### What the exercise asks
Across the lines of the records below, how many have the string "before" in them? Answer with the number alone.
=== Material to process ===
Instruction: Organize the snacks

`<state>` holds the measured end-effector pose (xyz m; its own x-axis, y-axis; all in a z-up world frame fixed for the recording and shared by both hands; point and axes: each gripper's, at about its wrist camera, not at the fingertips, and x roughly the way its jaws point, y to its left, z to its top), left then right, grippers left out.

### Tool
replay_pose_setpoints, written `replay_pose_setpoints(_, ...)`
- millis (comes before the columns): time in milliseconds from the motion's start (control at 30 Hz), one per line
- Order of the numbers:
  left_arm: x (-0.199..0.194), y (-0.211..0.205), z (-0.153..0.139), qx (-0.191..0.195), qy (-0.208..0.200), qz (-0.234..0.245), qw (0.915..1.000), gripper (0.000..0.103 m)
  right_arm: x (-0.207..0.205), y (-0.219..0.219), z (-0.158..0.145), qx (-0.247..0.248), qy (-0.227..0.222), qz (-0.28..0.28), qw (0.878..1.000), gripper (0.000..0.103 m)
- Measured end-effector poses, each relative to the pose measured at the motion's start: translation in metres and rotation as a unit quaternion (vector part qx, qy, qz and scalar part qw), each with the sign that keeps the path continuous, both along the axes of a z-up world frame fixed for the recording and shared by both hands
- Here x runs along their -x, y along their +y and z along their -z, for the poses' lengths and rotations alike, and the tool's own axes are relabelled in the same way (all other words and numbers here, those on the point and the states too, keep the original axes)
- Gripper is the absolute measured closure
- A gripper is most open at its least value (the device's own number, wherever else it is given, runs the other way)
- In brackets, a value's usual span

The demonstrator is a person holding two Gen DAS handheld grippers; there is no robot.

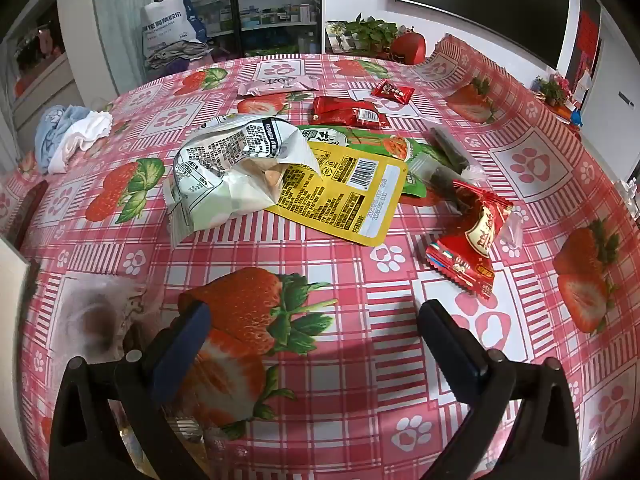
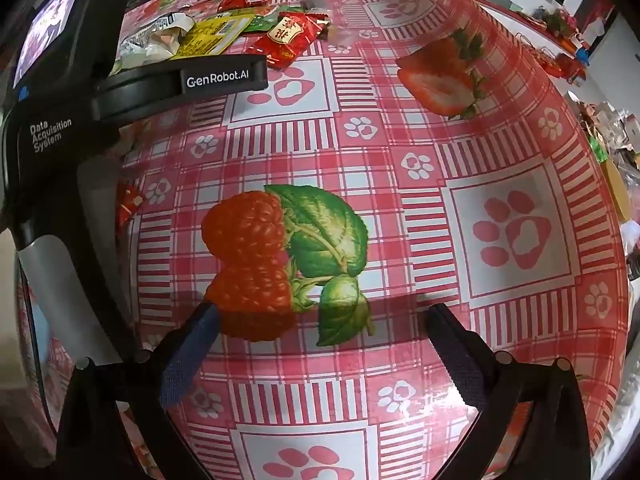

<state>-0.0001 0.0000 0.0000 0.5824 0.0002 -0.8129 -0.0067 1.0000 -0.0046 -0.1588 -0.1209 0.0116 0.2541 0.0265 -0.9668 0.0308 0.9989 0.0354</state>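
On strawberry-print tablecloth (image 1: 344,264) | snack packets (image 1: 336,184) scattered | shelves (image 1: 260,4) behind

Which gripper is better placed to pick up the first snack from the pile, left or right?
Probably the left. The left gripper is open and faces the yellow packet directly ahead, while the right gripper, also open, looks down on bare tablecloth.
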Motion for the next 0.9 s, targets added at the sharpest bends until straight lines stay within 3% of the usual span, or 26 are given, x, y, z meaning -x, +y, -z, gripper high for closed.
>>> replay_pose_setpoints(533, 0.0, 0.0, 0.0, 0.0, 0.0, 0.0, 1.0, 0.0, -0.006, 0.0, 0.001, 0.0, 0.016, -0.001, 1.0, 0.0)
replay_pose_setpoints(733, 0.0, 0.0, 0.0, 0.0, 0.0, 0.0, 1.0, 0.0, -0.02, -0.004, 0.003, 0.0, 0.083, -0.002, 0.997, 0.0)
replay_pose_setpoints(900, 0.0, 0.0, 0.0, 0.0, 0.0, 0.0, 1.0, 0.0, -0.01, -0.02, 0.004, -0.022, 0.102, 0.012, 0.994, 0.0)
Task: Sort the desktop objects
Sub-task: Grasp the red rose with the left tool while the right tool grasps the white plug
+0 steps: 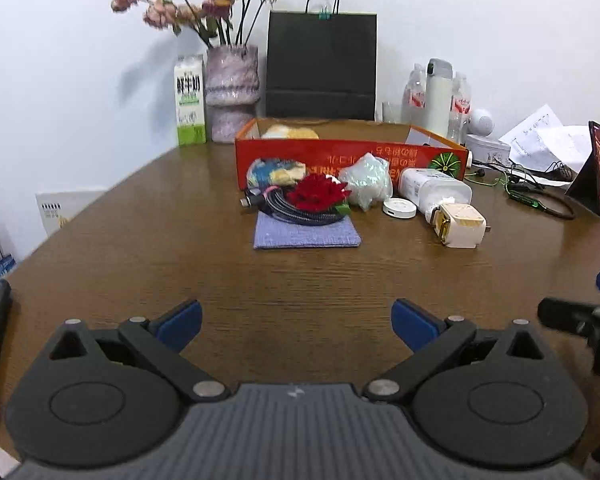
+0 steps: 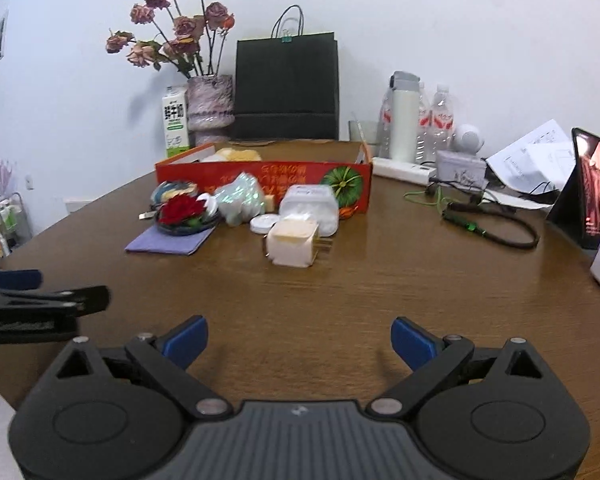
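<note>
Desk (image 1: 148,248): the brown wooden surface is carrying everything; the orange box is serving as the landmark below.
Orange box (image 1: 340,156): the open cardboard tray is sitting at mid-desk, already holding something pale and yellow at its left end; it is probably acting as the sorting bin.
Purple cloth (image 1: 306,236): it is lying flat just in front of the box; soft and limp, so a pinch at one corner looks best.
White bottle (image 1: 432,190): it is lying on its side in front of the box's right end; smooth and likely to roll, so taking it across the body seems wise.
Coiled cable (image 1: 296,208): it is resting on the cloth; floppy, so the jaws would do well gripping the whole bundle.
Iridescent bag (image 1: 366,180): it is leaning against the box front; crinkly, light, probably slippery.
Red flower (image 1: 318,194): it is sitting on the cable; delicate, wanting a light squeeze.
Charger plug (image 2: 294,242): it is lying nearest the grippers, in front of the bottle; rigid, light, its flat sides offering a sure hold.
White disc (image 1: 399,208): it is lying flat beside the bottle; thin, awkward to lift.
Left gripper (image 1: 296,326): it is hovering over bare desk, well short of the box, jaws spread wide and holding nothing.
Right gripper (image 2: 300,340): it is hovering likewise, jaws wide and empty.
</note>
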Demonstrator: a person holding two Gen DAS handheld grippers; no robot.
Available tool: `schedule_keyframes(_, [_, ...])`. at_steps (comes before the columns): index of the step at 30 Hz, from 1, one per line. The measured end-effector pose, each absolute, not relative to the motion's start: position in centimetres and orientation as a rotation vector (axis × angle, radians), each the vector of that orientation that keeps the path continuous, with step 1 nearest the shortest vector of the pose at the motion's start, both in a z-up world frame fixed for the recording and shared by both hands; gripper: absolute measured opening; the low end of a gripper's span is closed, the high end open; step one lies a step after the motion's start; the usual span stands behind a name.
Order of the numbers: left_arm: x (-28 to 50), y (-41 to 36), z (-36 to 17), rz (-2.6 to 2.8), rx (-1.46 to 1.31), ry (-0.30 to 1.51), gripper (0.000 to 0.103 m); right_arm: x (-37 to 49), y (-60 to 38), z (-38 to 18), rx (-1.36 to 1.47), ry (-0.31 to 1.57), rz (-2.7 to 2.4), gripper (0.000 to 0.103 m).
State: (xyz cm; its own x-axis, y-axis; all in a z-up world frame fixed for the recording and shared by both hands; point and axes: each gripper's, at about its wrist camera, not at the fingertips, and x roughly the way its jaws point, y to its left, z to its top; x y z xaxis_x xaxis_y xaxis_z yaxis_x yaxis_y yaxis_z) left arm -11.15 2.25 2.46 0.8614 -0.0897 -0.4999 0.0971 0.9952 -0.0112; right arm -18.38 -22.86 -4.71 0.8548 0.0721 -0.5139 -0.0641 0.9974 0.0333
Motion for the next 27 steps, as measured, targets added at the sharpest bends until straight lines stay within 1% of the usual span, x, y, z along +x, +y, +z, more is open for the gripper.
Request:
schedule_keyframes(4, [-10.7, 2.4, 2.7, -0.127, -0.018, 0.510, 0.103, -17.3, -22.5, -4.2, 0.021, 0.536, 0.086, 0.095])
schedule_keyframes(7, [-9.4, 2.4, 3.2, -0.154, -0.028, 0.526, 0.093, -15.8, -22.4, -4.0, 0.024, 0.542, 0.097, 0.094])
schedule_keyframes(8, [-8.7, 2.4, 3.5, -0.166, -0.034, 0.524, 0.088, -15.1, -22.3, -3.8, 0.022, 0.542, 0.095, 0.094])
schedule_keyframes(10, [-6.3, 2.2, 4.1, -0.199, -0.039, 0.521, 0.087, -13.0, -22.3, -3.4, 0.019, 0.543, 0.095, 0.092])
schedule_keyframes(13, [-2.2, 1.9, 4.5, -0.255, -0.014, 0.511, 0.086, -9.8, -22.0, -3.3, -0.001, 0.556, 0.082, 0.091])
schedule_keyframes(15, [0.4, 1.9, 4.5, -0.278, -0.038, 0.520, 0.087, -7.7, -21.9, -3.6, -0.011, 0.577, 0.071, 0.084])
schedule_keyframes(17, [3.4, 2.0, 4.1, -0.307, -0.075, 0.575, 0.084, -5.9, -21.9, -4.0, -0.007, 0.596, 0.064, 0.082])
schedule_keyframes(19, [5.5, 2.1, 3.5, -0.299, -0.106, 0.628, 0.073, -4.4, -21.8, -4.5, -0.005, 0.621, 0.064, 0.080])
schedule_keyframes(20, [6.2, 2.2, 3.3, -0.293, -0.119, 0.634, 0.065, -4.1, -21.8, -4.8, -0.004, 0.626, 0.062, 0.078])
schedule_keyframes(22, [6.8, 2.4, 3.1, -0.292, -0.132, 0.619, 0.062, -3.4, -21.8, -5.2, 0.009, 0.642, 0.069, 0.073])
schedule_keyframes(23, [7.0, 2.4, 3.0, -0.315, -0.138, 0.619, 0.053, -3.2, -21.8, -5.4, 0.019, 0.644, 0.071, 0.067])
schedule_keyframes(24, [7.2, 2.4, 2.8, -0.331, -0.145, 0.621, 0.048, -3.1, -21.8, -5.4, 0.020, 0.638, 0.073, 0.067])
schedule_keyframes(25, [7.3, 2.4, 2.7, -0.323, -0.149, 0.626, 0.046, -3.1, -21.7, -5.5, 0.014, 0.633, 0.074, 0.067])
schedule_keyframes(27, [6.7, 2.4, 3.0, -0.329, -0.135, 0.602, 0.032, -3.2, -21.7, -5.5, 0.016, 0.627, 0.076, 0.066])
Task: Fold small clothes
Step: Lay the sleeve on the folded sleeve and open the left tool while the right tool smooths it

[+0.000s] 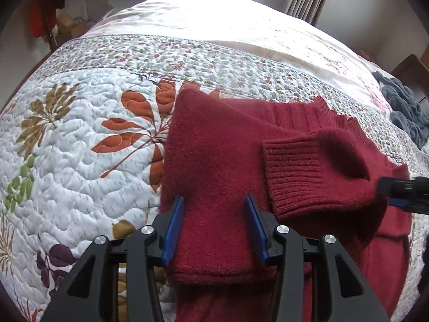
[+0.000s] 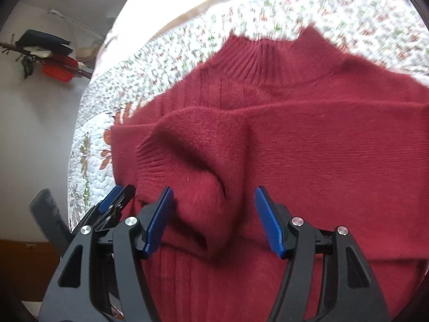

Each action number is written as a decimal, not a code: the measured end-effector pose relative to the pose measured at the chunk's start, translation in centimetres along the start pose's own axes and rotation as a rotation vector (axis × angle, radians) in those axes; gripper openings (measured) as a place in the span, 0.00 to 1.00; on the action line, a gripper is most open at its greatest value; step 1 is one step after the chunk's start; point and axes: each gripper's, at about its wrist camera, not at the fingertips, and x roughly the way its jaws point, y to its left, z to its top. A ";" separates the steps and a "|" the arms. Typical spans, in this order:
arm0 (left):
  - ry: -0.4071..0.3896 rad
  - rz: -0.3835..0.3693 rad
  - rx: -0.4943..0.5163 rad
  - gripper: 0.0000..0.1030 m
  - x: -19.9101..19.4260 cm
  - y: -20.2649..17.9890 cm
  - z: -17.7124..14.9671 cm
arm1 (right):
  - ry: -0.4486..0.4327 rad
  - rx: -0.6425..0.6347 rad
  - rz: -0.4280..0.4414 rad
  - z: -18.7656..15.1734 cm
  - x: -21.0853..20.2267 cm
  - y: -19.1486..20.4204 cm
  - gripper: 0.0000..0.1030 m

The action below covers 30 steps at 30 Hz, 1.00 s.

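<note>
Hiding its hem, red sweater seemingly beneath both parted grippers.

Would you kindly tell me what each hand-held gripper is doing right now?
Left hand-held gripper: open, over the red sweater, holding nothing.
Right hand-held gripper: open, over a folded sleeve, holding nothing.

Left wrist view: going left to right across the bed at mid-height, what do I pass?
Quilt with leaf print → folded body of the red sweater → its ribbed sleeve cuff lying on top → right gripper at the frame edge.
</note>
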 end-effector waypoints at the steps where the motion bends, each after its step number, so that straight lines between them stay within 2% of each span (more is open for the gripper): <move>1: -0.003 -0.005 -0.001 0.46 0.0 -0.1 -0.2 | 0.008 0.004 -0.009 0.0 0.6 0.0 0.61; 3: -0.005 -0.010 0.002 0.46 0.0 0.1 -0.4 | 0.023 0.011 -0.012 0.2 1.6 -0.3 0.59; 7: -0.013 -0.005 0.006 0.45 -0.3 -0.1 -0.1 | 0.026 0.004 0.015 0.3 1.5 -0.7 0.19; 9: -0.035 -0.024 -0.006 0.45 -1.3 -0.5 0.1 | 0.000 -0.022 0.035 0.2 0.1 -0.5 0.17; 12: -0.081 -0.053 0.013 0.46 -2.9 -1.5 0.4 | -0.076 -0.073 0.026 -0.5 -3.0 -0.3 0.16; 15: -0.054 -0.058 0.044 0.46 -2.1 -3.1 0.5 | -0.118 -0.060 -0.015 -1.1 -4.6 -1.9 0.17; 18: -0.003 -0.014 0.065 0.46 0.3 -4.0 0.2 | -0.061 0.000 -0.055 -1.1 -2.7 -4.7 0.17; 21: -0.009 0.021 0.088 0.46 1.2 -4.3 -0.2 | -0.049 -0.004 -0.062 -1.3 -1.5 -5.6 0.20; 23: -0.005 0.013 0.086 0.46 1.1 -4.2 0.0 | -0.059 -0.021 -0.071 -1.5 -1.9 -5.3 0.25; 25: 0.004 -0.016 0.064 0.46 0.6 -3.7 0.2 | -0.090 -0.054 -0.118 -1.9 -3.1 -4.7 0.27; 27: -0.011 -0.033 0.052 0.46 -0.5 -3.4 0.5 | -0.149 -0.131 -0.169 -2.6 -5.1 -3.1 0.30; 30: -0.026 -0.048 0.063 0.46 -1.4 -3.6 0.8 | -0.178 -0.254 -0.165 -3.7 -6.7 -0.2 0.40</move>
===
### Your solution
2